ASSIGNED TASK: A verbatim repeat of the lines below is required, with the pictures removed.

──────────────────────────────

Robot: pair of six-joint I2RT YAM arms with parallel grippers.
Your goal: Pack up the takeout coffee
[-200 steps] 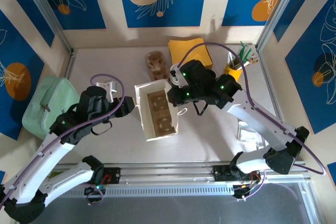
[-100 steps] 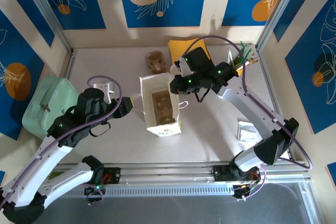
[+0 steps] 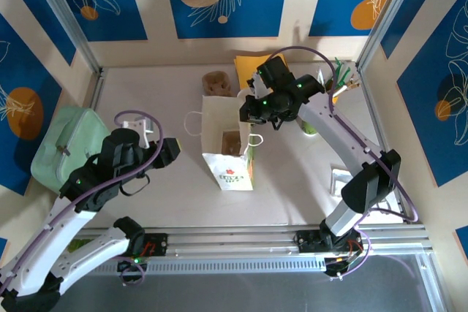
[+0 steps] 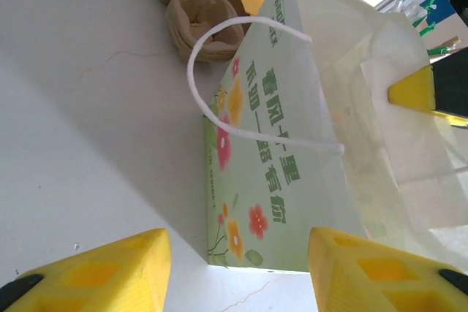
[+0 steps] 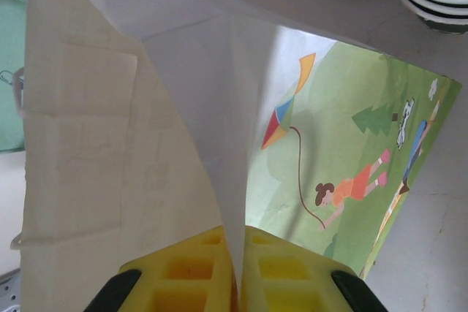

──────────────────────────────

ANSWER SPACE:
Robot: pair of six-joint I2RT YAM arms with parallel grippers.
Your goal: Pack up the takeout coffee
[-200 steps] 
[-100 steps] 
[+0 steps] 
[+0 steps] 
[+0 steps] 

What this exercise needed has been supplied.